A study by the World Health Organization found that adolescents fail to seek professional help for many reasons. Jorm explains that while there are several factors involved, one of the most important factors is lacking the ability to recognize when one needs help.

Why won’t those individuals who haven’t left their beds in weeks seek help? Some people, young or old, do not actually believe that professionals are able to rehabilitate them. One can draw a parallel to people’s inability to believe warnings from environmental scientists. People often want to discredit professional opinion due to a lack of understanding. 

You could easily say that the education professionals have is sufficient, but imagine what it’s like to be in the head of someone struggling with their mental health.
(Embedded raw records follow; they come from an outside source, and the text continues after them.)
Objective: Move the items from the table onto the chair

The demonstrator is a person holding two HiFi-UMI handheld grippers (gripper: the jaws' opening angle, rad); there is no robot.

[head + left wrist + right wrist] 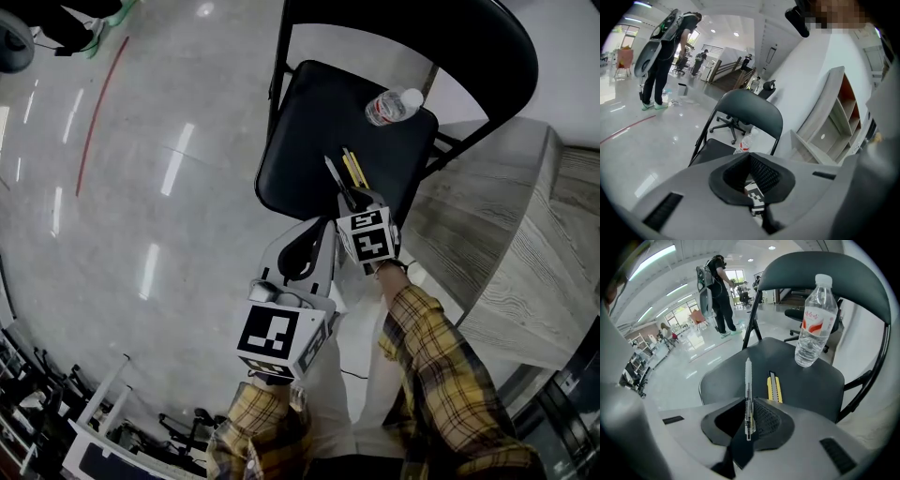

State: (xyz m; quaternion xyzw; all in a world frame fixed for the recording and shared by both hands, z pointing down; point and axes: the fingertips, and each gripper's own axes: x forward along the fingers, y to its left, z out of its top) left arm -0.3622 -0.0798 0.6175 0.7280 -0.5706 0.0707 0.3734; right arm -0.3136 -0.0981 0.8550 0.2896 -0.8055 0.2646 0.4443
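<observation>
A black folding chair (319, 122) stands ahead of me. On its seat a clear water bottle (392, 105) stands upright (814, 319), and a yellow utility knife (354, 169) lies nearer me (774, 387). My right gripper (349, 199) hovers over the seat's near edge, shut on a clear pen (748, 390) that points forward past the jaw tips (333, 176), just left of the knife. My left gripper (302, 246) hangs lower and to the left, off the seat, its jaws shut with nothing between them (750, 157).
A grey wood-grain table (487, 234) stands to the right of the chair. Glossy floor (141, 187) spreads to the left. A person with a backpack (717, 291) stands far behind the chair, and an office chair (729, 124) is beyond it.
</observation>
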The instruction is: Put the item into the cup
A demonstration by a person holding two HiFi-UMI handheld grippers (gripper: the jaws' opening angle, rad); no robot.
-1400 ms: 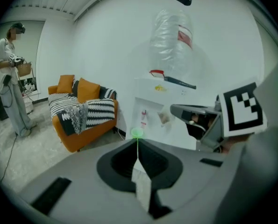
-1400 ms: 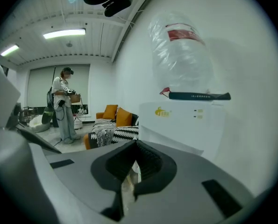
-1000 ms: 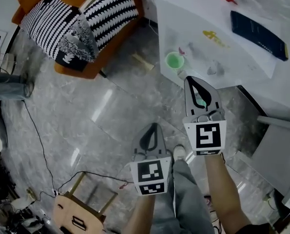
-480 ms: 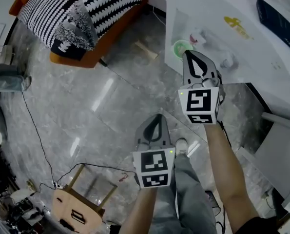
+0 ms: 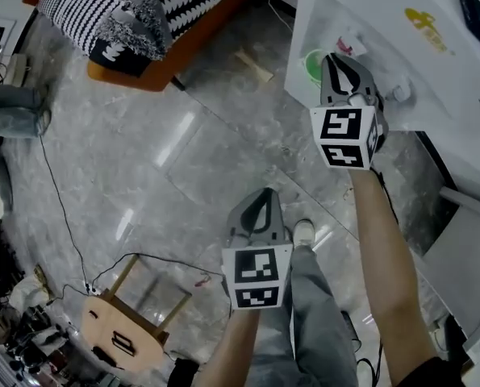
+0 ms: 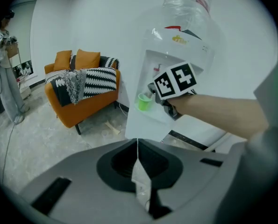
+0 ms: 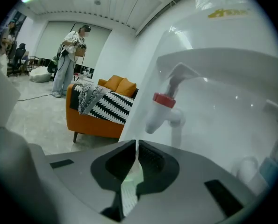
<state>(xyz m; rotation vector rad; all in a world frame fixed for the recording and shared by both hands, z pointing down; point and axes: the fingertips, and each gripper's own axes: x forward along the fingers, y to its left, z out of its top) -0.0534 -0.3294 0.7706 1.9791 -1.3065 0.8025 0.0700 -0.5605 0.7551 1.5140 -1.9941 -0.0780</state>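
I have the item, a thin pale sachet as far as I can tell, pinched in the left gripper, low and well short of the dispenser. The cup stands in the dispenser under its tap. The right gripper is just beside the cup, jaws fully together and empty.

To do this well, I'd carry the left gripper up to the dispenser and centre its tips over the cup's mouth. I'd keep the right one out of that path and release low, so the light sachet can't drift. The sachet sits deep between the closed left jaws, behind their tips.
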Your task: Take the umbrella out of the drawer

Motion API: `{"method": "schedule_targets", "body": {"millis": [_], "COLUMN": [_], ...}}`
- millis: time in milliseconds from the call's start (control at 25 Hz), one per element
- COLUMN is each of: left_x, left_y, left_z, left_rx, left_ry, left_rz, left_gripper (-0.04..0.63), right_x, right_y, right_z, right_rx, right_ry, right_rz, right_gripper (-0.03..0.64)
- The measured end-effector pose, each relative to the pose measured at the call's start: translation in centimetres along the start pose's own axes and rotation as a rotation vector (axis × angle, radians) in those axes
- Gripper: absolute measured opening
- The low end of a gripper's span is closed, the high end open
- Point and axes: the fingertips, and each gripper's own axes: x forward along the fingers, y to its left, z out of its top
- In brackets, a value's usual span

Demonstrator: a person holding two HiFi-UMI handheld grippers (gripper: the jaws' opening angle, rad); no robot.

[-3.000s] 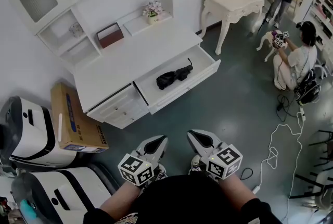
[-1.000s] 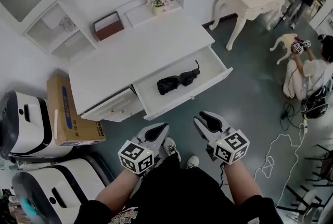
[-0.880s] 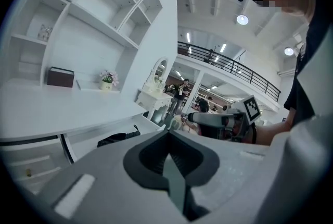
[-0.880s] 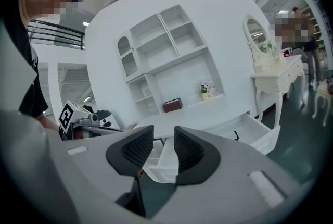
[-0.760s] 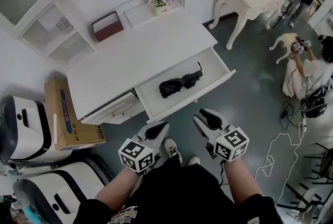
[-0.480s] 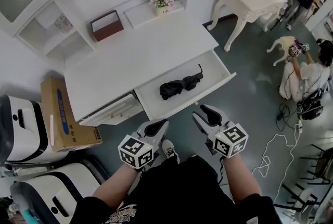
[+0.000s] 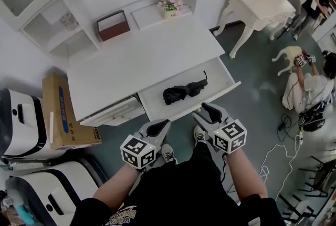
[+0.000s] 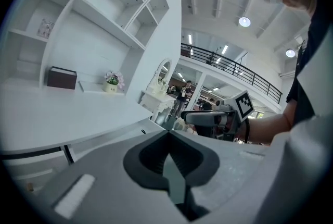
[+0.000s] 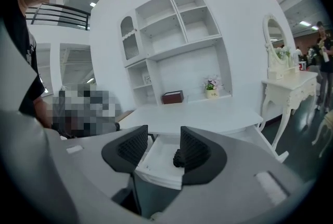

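A folded black umbrella lies in the open white drawer of the desk. In the right gripper view the umbrella shows just beyond the gap between the jaws, partly hidden by the right jaw. My right gripper is open and empty, its tips at the drawer's front edge. My left gripper hangs over the floor just short of the drawer front, left of the right one. In its own view the left gripper is shut with nothing in it.
A small drawer left of the open one stands ajar. On the desk's back shelf are a brown box and a flower pot. A cardboard box leans at the left. A white dressing table, people and floor cables are at the right.
I have stepped closer to the desk. Both grippers moved forward toward the drawer front, and the right one now reaches its edge. The umbrella has not moved.
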Motion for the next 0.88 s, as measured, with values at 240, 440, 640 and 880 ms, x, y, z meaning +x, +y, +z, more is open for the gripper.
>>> {"method": "schedule_targets", "body": {"millis": [240, 440, 640, 880], "left_x": [2.1, 4.4, 6.6, 8.6], "left_y": [1.1, 1.8, 2.3, 2.9], "left_z": [0.6, 0.8, 0.1, -1.1], "left_rx": [-0.038, -0.075, -0.116, -0.171], "left_ry": [-0.014, -0.023, -0.018, -0.014], "left_rz": [0.076, 0.127, 0.172, 0.218], "left_gripper": [0.000, 0.000, 0.000, 0.000], "right_x": [2.5, 5.0, 7.6, 10.8], "right_y": [-2.8, -5.4, -7.8, -10.0], "right_z": [-0.5, -1.4, -3.4, -6.0], "right_rx": [-0.088, -0.172, -0.273, -0.397], "right_ry": [0.094, 0.184, 0.283, 0.387], "right_rz": [0.077, 0.153, 0.220, 0.296], "right_gripper": [0.238, 0.252, 0.268, 0.275]}}
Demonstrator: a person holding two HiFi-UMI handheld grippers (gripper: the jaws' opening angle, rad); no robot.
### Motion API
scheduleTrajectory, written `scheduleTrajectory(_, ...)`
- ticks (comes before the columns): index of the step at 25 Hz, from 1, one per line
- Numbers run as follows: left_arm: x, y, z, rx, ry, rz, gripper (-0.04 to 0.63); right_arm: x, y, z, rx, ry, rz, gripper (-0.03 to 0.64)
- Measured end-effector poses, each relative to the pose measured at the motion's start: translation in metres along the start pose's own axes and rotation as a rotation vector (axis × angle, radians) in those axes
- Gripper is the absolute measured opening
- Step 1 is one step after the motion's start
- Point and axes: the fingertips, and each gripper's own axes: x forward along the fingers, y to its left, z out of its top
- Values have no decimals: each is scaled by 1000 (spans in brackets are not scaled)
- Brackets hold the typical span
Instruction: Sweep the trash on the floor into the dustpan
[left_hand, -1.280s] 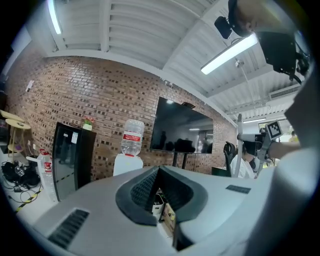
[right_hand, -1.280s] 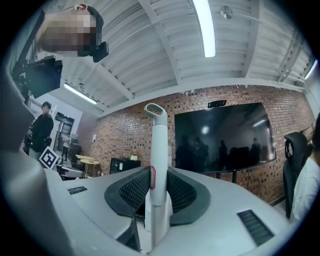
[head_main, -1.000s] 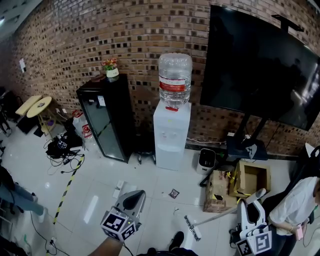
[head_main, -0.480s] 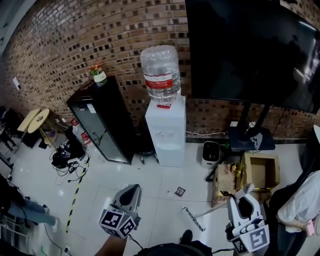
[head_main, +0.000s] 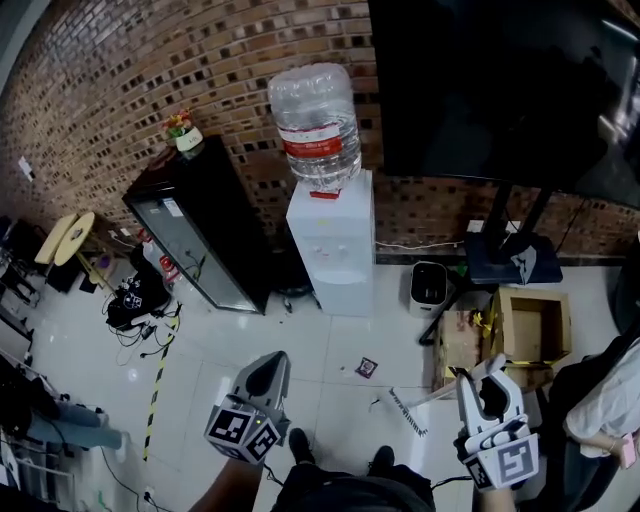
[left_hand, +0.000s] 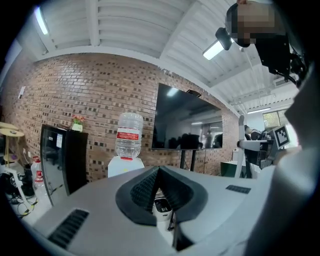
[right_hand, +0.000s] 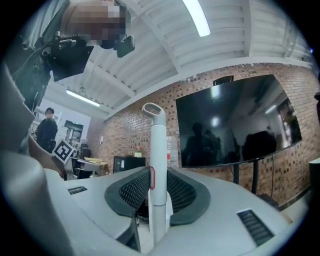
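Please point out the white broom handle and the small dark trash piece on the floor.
White broom handle (right_hand: 156, 165): right gripper view, tube between the jaws.
Small dark trash piece (head_main: 366, 367): head view, its centre.

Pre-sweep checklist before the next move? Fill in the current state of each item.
1. Right gripper clamped on the broom handle: ok.
2. Trash located, a small piece on the floor in front of the water dispenser: ok.
3. Broom head beside the trash, to its right and apart from it: ok.
4. Dustpan position: cannot tell, none shows in any view.
5. Left gripper ready with the dustpan: not ok, jaws shut on nothing.
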Motion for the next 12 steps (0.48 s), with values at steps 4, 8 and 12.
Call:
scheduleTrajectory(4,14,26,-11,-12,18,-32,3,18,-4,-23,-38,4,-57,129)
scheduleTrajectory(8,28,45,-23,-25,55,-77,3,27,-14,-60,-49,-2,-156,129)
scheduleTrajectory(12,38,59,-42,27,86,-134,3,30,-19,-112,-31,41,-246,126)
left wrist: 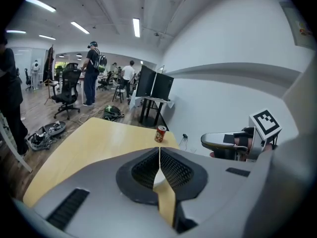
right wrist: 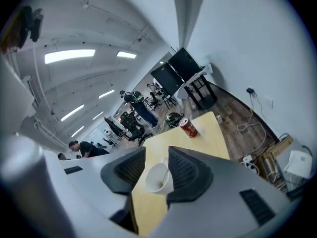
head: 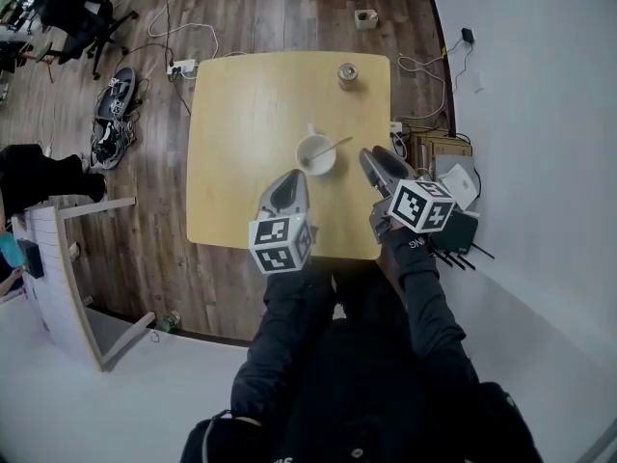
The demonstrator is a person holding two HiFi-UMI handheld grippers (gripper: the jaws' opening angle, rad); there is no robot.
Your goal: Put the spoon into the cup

They’re going to have a difficult time telling even their closest friends about the misery going on inside their head, much less trust a random “professional.” 

So what can we do about mental health issues if people are afraid to ask for help? Jorm suggests that a step in the right direction is self-help. This method can be useful for those afraid to ask for help, but it can only go so far. We should be focusing on educating society to recognize mental health issues — teaching society that it’s okay not to be okay — and where to seek professional help.

It is essential that mental health recognition and prevention must be present in schools. If parents fail to recognize the signs of mental health issues, teachers must. But for teachers to recognize mental health difficulties, they must be trained to spot the signs. 

So that brings us to nature — how can nature actually affect our mental health? 

In a 2011 TEDx Talk, Mary Tucker says, “human extinction is caused by humankind itself.” Tucker explains to her listeners that humankind today holds power over the hierarchy of living things. Humankind determines which animals, plants and ecosystems survive and which are killed off. At this moment, we see that humanity is doing a terrible job at this.

Forests and species are ceasing to exist. The face of agriculture is changing and as climate change impacts crops, it may also be impacting our nutritional status, which can affect our mental health. How does society combat what we have created? Through new forms of education, economics and politics, we can return to the idea that “nature is not just a resource, nature is the source of life.”

The 19th-century neurologist Jean-Martin Charcot spoke of a particular side effect of the very rapid pace of modernization and technological advancement  — trauma and shock. He proposed that our minds could not keep up with the pace of the changes in the world.

It’s possible that this is happening again as we are witnessing the rapid decline of the environment around us and the increased risk of climate-related disasters. This threat of a climate crisis could be happening at such a pace that it may have a surprising effect on our mental health.

Tucker argues that nature provides us with fulfillment, energy that supports life for planet Earth. What if this energy does not only keep our planet alive, but it keeps the inhabitants alive and thriving as well?

As society has progressed, humankind has begun to view nature as an object — a resource, if you will. Remembering that humankind is at the top of the hierarchical pyramid, the view of nature has become an economic benefit rather than life-promoting. 

Humankind is turning our source of life and energy into a resource to fuel its own destruction, and as a result, we are destroying ourselves. We are the destruction of our own well-being, and this needs to change. It starts with recognizing the complexity of mental health and how we can improve upon it.